I’m a Good Ol Boy, and after milking, my freckled biceps hustle my muttering Masport across my perfect lawn, pullin out California thistles as I go.

 

A Good Ol Boy, inflexible, taut, complicated as a figure 8 knot, and

I corral brown brats with their sticks and sagging socks out of Mrs Murray’s store

and back in the pen I call Pukekohe North.

 

A Good Ol Boy, wobbly as broken kerbside furniture, veteran of a rolling ATV,

Give us any Kubota, John Deere or New Holland tractor and I’ll mend ‘er

with nothin but a Port Royal rollie perched like communion in me lips.

 

See, us Good Ol Boys, we’re varnished by a hundred years of self-assurance, tight as a scrum, measured by our calloused crusty handshake crush.

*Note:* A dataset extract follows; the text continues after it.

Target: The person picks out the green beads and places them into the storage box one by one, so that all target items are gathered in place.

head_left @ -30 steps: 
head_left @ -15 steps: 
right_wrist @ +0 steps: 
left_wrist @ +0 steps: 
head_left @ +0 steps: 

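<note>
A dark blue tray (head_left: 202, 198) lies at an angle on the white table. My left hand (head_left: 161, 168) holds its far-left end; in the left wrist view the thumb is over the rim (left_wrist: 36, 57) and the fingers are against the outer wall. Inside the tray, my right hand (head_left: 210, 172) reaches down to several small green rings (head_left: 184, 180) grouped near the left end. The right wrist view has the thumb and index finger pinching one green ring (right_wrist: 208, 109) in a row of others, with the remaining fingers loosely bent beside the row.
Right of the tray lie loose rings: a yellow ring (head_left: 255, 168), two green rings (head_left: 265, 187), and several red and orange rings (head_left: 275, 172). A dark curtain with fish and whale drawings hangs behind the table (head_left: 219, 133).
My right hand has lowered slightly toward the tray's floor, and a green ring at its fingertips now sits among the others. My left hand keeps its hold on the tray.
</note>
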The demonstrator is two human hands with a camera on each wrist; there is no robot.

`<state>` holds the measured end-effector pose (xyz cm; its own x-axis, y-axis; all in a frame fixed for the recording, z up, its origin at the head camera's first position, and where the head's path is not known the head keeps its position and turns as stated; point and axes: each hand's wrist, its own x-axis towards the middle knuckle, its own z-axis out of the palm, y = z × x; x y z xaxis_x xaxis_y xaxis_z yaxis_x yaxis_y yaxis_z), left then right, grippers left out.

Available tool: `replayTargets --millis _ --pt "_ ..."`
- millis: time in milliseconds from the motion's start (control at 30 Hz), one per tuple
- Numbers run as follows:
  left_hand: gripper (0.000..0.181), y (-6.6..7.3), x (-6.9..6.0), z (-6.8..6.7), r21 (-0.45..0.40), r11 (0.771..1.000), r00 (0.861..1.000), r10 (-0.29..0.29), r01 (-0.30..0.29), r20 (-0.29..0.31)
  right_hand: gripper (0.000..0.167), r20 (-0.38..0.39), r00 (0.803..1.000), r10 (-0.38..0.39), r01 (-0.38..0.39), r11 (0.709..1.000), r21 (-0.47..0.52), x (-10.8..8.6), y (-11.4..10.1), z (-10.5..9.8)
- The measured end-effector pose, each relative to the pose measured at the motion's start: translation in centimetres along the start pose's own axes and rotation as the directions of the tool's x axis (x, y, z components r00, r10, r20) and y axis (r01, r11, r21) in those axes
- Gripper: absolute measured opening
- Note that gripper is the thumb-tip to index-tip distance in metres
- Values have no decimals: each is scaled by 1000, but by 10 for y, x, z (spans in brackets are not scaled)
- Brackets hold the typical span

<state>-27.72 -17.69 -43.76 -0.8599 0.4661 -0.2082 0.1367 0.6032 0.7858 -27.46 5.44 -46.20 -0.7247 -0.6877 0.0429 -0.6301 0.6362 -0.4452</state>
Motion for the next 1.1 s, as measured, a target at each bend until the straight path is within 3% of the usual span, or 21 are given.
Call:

In steel capped boots and camo gears, I trail muddy grass up RD1 and Wrightsons aisles and once a month I even treat the missus to a little sippa delicious from a two KG tin of instant Nescafe.

 

Yep, a Good Ol Boy. Potato-raiser, ears clotted with RoundUp ‘n phosphorus dust.

A hundred hectare horizon’s as much as I’ll stretch me vision.

I ain’t hearda no espresso and I won’t pronounce no Te Reo.

 

See, unsuited to a suit and tie, me ‘n the Good Ol Boys is packin the after-match function,

And I ain’t averse to gettin the punches in with some Tribesmen in the car park outside a Takanini tavern.

 

I’m a Good Ol boy, and I’ve drove over more cliffs than you’ve had hot dinners, mate.

You got no idea what life’s like southa them Bombays.

So you’re a local, ya reckon? Then whereabouts ya stay? Eh?

 

Mate: leave ya ute unlocked, but wear ya best Bathurst shirt, show some respect,

she’s the RSA. Ya writer gets served only elbows at our bar, so leave that vocab at the door. Don’t go bringin that brain in here.

 

I am a Good Ol Boy, staunch as a totara trunk stuck in mud.

A Good Ol Boy, Protestant, and my name

ends in a consonant.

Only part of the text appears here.